• **Assignment**:
A word-for-word transcription of the data below is required.

• **Stored data**:
((
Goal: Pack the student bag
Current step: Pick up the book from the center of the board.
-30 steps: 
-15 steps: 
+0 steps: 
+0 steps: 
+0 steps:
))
• **Task output**:
Goal: Pack the student bag
Current step: Pick up the book from the center of the board.
-30 steps: 
-15 steps: 
+0 steps: 
+0 steps: 
+0 steps:

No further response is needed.